Western chains such as McDonald's, Burger King, KFC and Subway all have lunchtime meal deals for between $2 and $3 and mall food halls, surprisingly, often have the greatest variety, as well as cleanliness and value.
Ironically, the worst meal of my trip came when I splashed out at the Mikan Japanese restaurant on a mixed sushi plate, tempura prawns and a couple of Asahi beers. The bill came to 116 ringgit - and it was one of the worst Japanese meals of my life.
In KL, it seems, budget is often best. It's a great walking city, too, with many attractions worth exploring: from the sparkling Petronas Towers, the world's tallest twin towers, to traditional mosques and markets, Chinatown and Little India. Contrasts abound, from the futuristic buildings of Cyberjaya to the derelict apartment blocks of Titiwangsa, with trees sprouting out.
The Central Market is the place to buy traditional artefacts, and the Be Tourist Information Centre conducts free heritage walks each morning at 10.30. Also, bustling markets are held each night on Jalan Petaling.
If you do want to catch public transport, a trip from one side of town to the other will be less than a dollar (and a new integrated transport card named MyRapid is being introduced).
Pampering, too, comes cheap, with a foot massage costing about $10 and a manicure slightly less.
There are plenty of choices along bustling Bukit Bintang, with Reborn offering good packages.
If you want to stay in touch, there is free wi-fi everywhere. Log in if you are near a Starbucks or McDonald's.
As for AirAsiaX, it's your typical low-budget carrier.
Baggage and hand baggage limits were rigorously enforced in Sydney, but not in Kuala Lumpur.
You pay extra for everything (you can pre-book meals, pillows/blankets etc) and the service trolley visits regularly with a range of reasonably priced snacks and drinks offerings.
The seats are a little cramped, but no more so than Jetstar, and your fellow flyers are not your travel-savvy Qantas crowd.

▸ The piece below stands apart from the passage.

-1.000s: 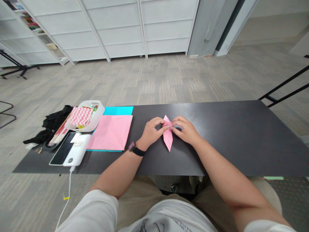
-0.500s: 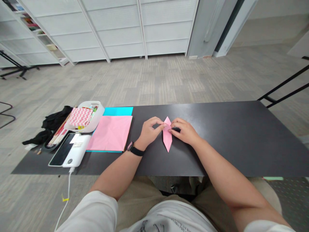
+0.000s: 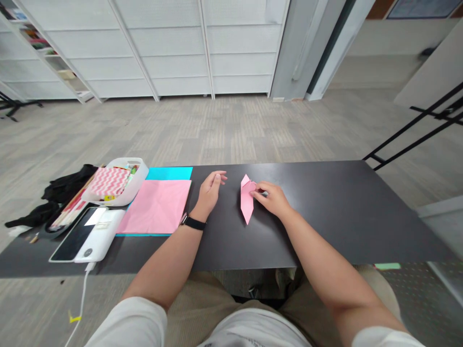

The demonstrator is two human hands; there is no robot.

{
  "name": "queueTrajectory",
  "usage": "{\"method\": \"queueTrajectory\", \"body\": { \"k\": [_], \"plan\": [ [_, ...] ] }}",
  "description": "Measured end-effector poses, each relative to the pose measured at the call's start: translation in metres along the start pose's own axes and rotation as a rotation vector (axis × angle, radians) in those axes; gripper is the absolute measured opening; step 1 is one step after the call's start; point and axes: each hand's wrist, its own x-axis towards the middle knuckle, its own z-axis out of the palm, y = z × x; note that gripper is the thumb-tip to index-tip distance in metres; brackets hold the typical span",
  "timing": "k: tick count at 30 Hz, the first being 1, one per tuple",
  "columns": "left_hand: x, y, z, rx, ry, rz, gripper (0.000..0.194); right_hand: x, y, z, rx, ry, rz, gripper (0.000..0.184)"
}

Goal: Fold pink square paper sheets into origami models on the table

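Observation:
A folded pink paper piece point(image 3: 246, 202), long and pointed at both ends, lies on the black table point(image 3: 336, 212). My right hand point(image 3: 272, 196) rests against its right edge, with the fingertips pinched on the upper part of the paper. My left hand point(image 3: 210, 189) lies on the table to the left of the paper, apart from it, fingers loosely stretched and holding nothing. A black watch sits on my left wrist.
A pink paper sheet point(image 3: 155, 211) lies on a blue sheet point(image 3: 170, 172) left of my hands. Further left are a white tray point(image 3: 116, 180) with a chevron-patterned pack, a white device with a phone point(image 3: 85, 236), pencils and black cloth point(image 3: 65, 180).
My left hand let go of the folded paper and moved left onto the table. My right hand stays on the paper. The camera view shifted slightly up and right.

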Motion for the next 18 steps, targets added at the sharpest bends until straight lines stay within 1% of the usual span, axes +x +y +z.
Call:
{"method": "queueTrajectory", "body": {
  "k": [3, 6, 8, 10, 12, 15, 18],
  "plan": [
    [0.008, -0.011, -0.001, -0.03, 0.024, -0.082, 0.053, 0.002, 0.012, -0.005, 0.004, 0.084, 0.072, 0.019],
    [0.012, -0.017, -0.002, -0.054, 0.017, -0.148, 0.056, 0.002, 0.025, -0.011, 0.008, 0.218, 0.13, 0.021],
    [0.012, -0.018, -0.002, -0.048, 0.009, -0.162, 0.055, 0.002, 0.031, -0.016, 0.012, 0.3, 0.165, 0.021],
    [0.011, -0.018, -0.001, -0.03, -0.004, -0.172, 0.056, 0.001, 0.034, -0.021, 0.008, 0.346, 0.188, 0.02],
    [0.01, -0.017, -0.001, 0.037, -0.037, -0.162, 0.057, -0.001, 0.036, -0.03, -0.005, 0.397, 0.209, 0.022],
    [0.008, -0.015, -0.001, 0.141, -0.116, -0.127, 0.055, -0.005, 0.043, -0.051, 0.002, 0.519, 0.273, 0.026],
    [0.007, -0.014, -0.001, 0.186, -0.176, -0.107, 0.054, -0.011, 0.059, -0.084, 0.008, 0.671, 0.381, 0.033]
  ]
}}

There was the woman wandering down the aisle as we taxied, the bloke who refused to use a seatbelt and others who kept pressing the service button every few minutes.
The staff are charming, however, and considering what you pay you are getting a bargain.
AirAsiaX operates daily flights from Sydney Airport to Kuala Lumpur Low Cost Carrier Terminal (LCCT). Fares start from $199 economy one way and from $509 premium, airasia.com.
Tune Hotels, tunehotels.com.
The writer travelled with assistance from AirAsiaX and Tune Hotels.